***
«Баия» — что-то вроде доходного дома в захолустном районе города. У меня там комната. Дешевая комната — кровать, стул, стол, шкаф, больше мне и не нужно. Даже зимой я бываю здесь редко. А когда бываю, то сплю.
Дом гостиничного типа. На фасаде стоит даже Отель «Баия», но разобрать надпись уже почти невозможно. Раньше здесь была ночлежка, но с этим покончено. Новый владелец такого не терпит. Любит порядок.
Большинство жильцов здесь старики, которых согнали с насиженных мест, когда сносили дома. Они не могут позволить себе ничего лучшего. Они озлобились и отчаялись. Однако знают, что побеждены, и сдались, не сопротивляются больше. Иногда мне кажется, они ждут смерти, и она их не пугает.
Каморка консьержа еще сохранилась, но самого консьержа уже нет.
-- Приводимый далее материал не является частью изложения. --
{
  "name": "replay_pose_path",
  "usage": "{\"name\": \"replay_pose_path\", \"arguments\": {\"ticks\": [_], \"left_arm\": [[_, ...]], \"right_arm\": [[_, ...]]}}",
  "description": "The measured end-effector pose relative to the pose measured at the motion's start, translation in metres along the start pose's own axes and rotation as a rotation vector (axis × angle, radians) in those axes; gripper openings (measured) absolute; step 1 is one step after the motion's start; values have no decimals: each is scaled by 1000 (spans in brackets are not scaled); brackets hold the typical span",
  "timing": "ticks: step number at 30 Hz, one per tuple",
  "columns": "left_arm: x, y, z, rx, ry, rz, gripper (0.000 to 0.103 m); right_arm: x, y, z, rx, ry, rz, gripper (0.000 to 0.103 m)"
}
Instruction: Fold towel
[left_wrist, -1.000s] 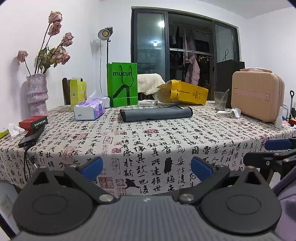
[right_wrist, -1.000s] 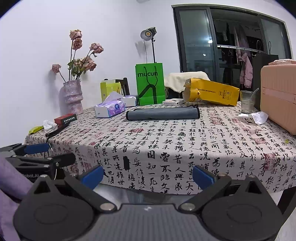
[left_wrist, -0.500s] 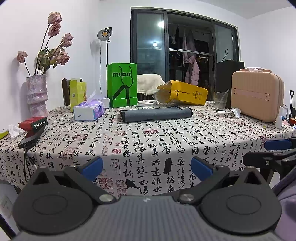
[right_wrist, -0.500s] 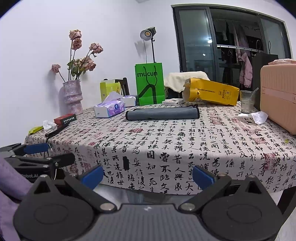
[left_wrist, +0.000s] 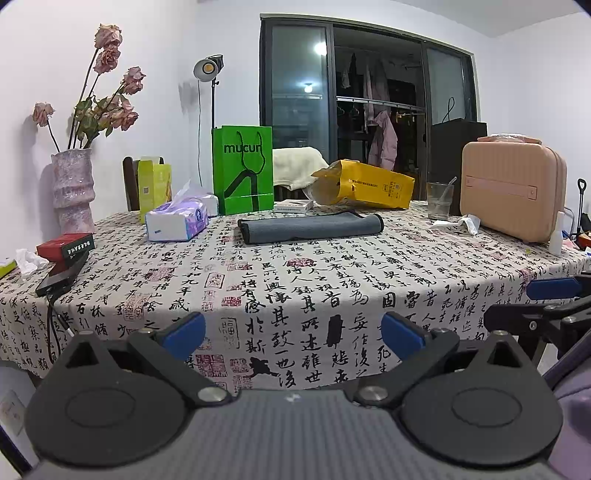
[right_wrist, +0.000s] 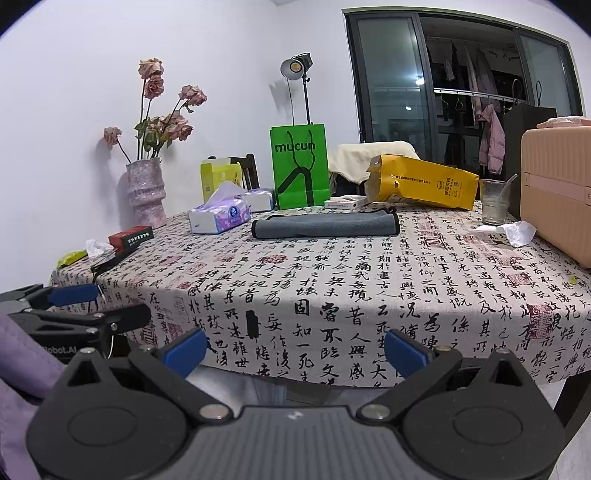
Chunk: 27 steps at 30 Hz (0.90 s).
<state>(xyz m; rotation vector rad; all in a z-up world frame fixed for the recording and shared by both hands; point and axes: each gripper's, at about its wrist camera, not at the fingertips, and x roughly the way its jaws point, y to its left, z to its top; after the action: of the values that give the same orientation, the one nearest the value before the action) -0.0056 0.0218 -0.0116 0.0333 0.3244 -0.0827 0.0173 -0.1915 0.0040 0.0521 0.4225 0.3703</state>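
On the table (left_wrist: 332, 280), unmoved towel (left_wrist: 310, 228) (folded).

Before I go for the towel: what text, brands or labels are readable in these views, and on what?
"mucun": green paper bag.
"Robot.AI", partly cut off: left gripper body, seen from the right wrist view.
Calligraphy characters and red seals: tablecloth, printed pattern.
Yellow bag, red box, tissue pack, yellow-green carton: print too small to read.
Grey towel: no text.
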Motion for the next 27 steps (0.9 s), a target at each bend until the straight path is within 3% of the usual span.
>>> {"name": "replay_pose_path", "arguments": {"ticks": [27], "left_arm": [[-1,1,7,16,-39,8,103]], "right_arm": [[-2,0,7,-26,-33,-17,103]]}}
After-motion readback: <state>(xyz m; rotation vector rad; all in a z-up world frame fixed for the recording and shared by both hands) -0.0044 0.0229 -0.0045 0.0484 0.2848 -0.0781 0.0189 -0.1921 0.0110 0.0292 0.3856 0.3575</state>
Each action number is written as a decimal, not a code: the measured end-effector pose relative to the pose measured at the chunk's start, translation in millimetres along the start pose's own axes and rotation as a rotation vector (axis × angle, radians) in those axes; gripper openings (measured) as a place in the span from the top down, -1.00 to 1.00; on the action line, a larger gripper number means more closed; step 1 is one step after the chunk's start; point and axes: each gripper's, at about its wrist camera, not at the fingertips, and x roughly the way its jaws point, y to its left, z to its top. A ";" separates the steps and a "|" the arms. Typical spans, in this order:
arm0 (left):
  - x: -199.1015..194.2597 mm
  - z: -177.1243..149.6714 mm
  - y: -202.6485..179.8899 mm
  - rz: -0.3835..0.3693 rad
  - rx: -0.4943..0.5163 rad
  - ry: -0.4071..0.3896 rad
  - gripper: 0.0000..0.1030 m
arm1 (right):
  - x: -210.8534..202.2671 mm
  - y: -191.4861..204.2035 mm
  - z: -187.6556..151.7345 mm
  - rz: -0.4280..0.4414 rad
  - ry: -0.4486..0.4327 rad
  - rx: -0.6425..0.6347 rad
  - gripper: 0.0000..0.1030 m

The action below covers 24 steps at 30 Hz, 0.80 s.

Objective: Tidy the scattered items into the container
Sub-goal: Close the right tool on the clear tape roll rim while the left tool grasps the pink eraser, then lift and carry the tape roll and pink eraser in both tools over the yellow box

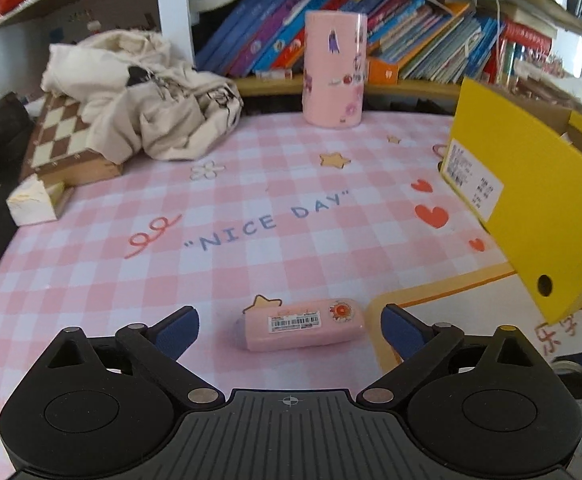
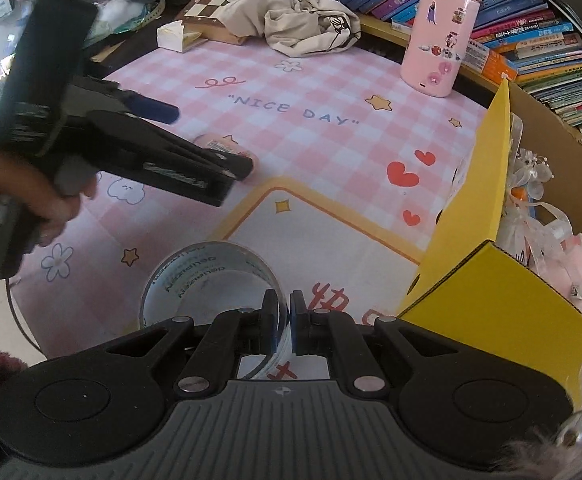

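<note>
- Lying flat on the mat [image 1: 251,208], a pink case [image 1: 301,329] with rounded ends, smooth and glossy, carries a barcode label and a round sticker; it sits between the wide-spread blue pads of the left gripper [image 1: 290,330], which touch nothing.
- Pinched at its wall by the right gripper [image 2: 284,320], a roll of clear tape [image 2: 211,280] stands on edge, a shiny ring with printed lettering inside; the jaws are nearly closed on the thin band.
- Beside the tape, at the mat's right edge, the yellow box [image 2: 491,300] of smooth cardboard stands open, one flap raised; ribbon and pale wrapped things show in the brown carton behind it.
- The mat is soft-looking pink-and-white check, printed with hearts, stars, flowers and "NICE DAY".
- A tall pink cylinder [image 1: 335,70] with stickers stands upright at the far edge.
- Crumpled cream cloth [image 1: 147,96] lies over a wooden chessboard [image 1: 59,136].
- Leaning rows of books [image 1: 411,32] fill the shelf behind.
</note>
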 end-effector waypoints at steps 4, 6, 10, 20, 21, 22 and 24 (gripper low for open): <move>13.8 -1.8 -2.1 -0.019 -0.009 0.031 -0.71 | 0.9 -3.7 -0.5 0.006 0.006 0.005 0.89; 16.5 -3.2 -4.4 -0.006 0.008 0.025 -0.53 | 2.0 -4.1 -0.2 0.007 0.009 0.001 0.89; 15.3 -3.7 -1.1 -0.022 0.004 0.016 -0.51 | 3.8 -3.6 -0.8 0.012 0.014 -0.008 0.89; -21.9 -7.5 20.4 -0.097 -0.137 -0.009 -0.51 | -2.3 -3.9 -0.1 -0.017 -0.021 0.024 0.91; -27.0 -9.0 22.9 -0.100 -0.149 -0.013 -0.51 | -3.5 -2.9 -0.7 -0.023 -0.025 0.031 0.91; -33.2 -10.6 25.4 -0.105 -0.163 -0.020 -0.51 | -5.1 -2.1 -0.9 -0.025 -0.033 0.039 0.91; -45.8 -13.3 29.5 -0.114 -0.185 -0.037 -0.51 | -8.6 -1.3 -1.9 -0.028 -0.051 0.062 0.92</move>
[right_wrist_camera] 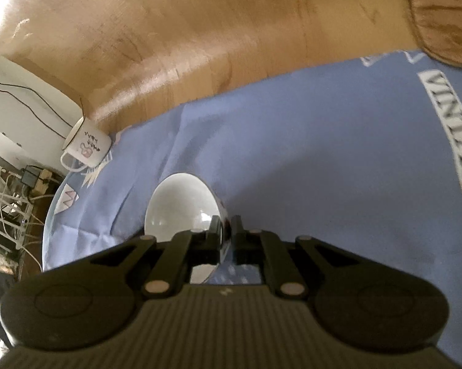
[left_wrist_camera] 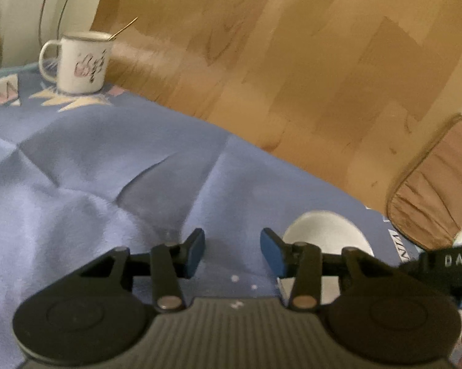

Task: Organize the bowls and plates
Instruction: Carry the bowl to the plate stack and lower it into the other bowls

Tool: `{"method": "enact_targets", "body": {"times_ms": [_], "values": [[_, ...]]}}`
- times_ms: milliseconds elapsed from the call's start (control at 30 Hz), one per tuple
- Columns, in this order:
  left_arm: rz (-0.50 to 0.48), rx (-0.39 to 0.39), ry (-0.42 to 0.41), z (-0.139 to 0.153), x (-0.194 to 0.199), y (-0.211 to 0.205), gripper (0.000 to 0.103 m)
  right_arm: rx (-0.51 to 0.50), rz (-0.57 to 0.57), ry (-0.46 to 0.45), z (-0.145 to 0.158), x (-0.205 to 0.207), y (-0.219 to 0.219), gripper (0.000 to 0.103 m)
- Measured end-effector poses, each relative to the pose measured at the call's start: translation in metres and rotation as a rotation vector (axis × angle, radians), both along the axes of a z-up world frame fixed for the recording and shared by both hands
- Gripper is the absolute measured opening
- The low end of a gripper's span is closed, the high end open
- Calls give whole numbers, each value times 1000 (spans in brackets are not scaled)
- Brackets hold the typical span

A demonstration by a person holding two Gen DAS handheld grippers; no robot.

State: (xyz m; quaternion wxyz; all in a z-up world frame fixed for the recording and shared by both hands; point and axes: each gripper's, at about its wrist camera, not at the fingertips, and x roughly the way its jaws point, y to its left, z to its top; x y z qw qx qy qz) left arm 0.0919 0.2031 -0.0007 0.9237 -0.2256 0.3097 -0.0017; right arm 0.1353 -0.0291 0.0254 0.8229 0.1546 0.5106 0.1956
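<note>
Right wrist: blue cloth (right_wrist_camera: pixel 323 153) reads "VINTAGE" beside bowl (right_wrist_camera: pixel 182 206).

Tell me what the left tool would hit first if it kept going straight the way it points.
Probably the bare blue tablecloth ahead of the open left tool. The white bowl sits off to its right, out of line; depth is unclear.

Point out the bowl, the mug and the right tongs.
bowl (right_wrist_camera: pixel 178 203): right wrist view, white inside wall.
mug (left_wrist_camera: pixel 83 64): left wrist view, printed side.
right tongs (right_wrist_camera: pixel 226 230): right wrist view, between the tips, shut on the bowl's rim.
</note>
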Motion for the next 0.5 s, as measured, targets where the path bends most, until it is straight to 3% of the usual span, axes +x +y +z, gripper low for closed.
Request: {"method": "enact_targets", "body": {"times_ms": [100, 167, 267, 500], "values": [[-54, 51, -5, 0, 0, -14, 28, 23, -6, 20, 0, -12, -8, 9], [-104, 54, -16, -1, -1, -21, 13, 37, -10, 16, 1, -21, -13, 12], [-190, 44, -20, -1, -5, -31, 3, 58, -26, 8, 4, -31, -25, 13], [-317, 17, -39, 1, -30, -53, 3, 58, -57, -17, 9, -52, -49, 14]]}}
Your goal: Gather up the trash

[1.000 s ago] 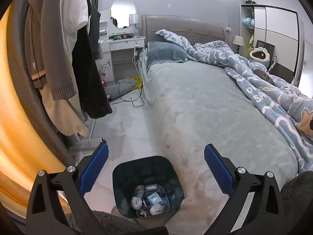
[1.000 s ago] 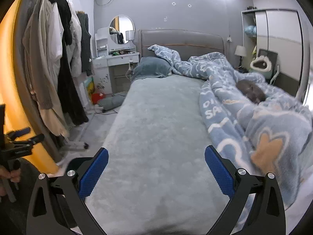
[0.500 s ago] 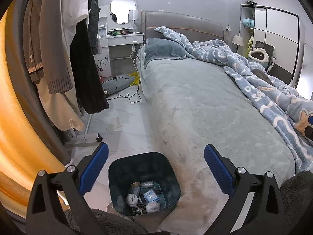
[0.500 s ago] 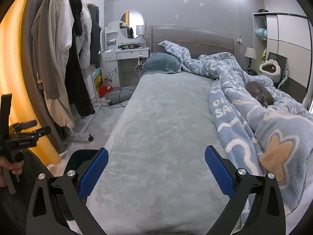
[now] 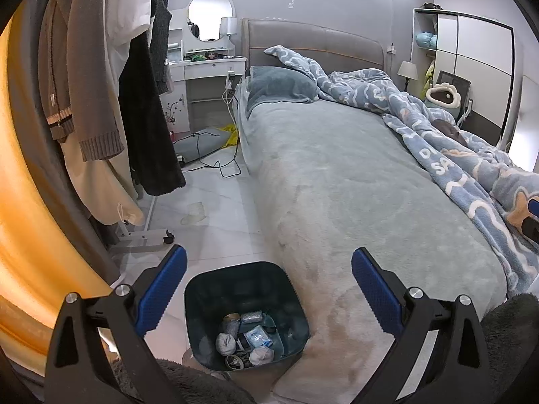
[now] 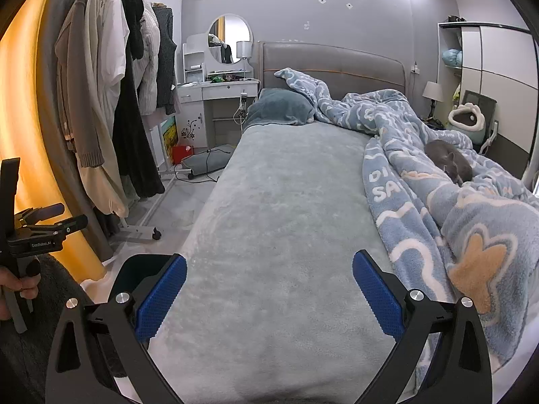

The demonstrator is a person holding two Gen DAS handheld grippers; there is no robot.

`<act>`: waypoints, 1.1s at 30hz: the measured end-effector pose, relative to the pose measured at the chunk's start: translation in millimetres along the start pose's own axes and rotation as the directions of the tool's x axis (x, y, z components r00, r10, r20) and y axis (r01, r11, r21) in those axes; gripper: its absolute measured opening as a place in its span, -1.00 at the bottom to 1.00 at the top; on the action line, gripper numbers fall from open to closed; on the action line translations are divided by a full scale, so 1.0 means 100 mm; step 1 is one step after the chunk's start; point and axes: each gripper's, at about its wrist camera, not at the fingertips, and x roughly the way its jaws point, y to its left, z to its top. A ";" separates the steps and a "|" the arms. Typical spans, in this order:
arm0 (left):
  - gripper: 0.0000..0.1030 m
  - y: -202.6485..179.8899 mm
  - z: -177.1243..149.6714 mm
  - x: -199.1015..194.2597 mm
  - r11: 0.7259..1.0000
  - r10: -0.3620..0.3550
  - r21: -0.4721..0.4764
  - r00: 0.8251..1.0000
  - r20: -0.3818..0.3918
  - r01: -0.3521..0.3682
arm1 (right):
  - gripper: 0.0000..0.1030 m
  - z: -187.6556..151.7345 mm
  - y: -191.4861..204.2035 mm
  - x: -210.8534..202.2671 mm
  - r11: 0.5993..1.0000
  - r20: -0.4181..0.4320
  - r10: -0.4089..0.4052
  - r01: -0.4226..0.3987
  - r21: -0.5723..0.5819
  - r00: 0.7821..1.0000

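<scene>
Both claws are hanging wide apart and holding nothing. The left claw (image 5: pixel 268 279) is floating right above the trash bin (image 5: pixel 246 316) on the floor beside the bed (image 5: pixel 353 195), nearer than the right claw (image 6: pixel 269 284), which is pointing over the bed.

Each hand-held gripper, the left (image 5: pixel 268 289) and the right (image 6: pixel 269 294), has two black angular arms with triangular cut-outs, each tipped with a blue finely ribbed pad (image 5: pixel 161 291), and silver round screws (image 5: pixel 120 290) at the joints. In the right wrist view the left one shows from the side (image 6: pixel 40 229): black frame, white lettering, a grey handle in the person's hand (image 6: pixel 15 282). A dark fuzzy sleeve (image 5: pixel 505 330) lies beside the arms.
</scene>
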 end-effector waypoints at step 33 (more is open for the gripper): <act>0.94 -0.01 0.00 -0.01 1.000 -0.002 -0.002 1.000 -0.001 0.002 | 0.93 0.01 0.01 0.01 1.000 0.002 0.007 -0.007 0.016 1.000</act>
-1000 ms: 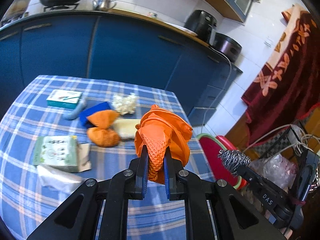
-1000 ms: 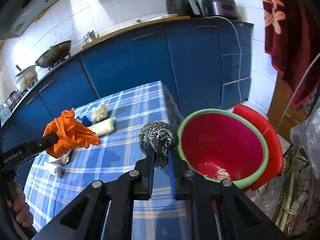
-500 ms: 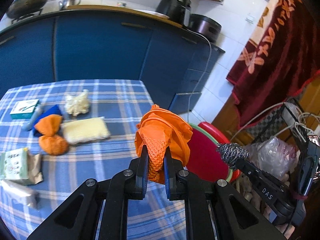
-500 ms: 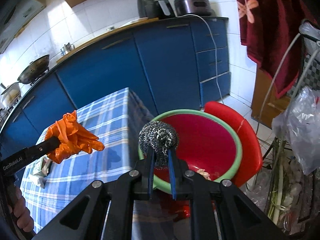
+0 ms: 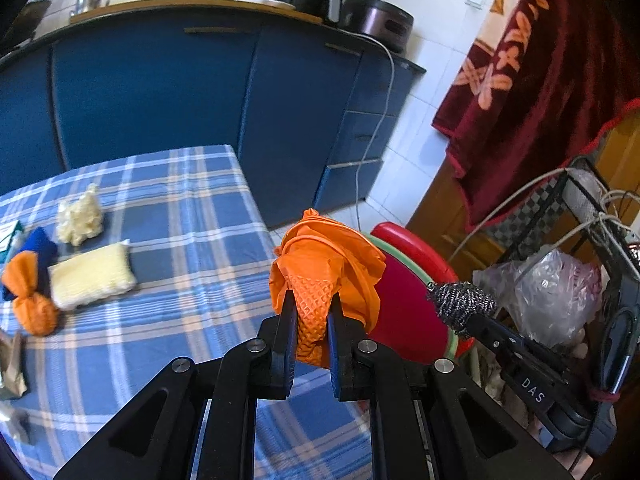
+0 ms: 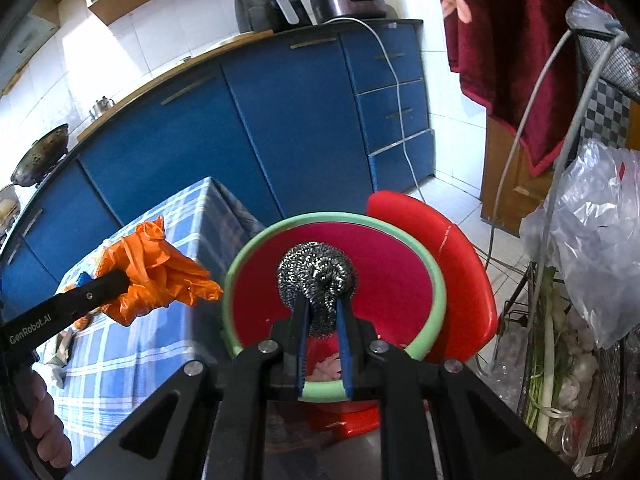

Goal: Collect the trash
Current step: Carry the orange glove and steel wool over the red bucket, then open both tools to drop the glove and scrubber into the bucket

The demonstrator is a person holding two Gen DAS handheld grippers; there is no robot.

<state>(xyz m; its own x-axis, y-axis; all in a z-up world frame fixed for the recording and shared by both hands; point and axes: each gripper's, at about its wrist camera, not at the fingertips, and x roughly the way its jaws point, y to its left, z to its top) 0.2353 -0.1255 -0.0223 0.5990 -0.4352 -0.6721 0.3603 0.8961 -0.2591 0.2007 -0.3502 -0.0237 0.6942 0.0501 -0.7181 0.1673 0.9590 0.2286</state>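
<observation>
Two clamped grippers: "GenRobot.AI" left gripper (image 6: 124, 280) on orange glove (image 6: 154, 266), "DAS" right gripper (image 5: 466, 322) on steel scourer (image 5: 462, 304).

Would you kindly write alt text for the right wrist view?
The right gripper holds a steel wool ball over a red basin with a green rim. At left, the left gripper holds an orange glove beside the checked tablecloth.

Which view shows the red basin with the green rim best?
The right wrist view: the red basin shows its whole green rim and inside, behind the steel wool. In the left wrist view only a sliver appears, mostly hidden by the orange glove.
</observation>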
В большинстве комнат водопровод, есть и общая ванная. По утрам я встречаю там стариков, сбривающих седую щетину. Они ужасно боятся кому-нибудь помешать. На скамейках лежат их полосатые пижамы, их несессеры. Иногда я одалживаю у них лезвие. Дают они неохотно, но дают. И потом смотрят, как я бреюсь. Когда им надоедает журчанье воды в тишине, один из них отпускает беспомощную шутку.
Жалость не слишком характерное для меня чувство. Но подавленность этих людей пугает меня. Если я жив, думается мне, то я и определяю: жить мне так или иначе. Все остальное я не приемлю.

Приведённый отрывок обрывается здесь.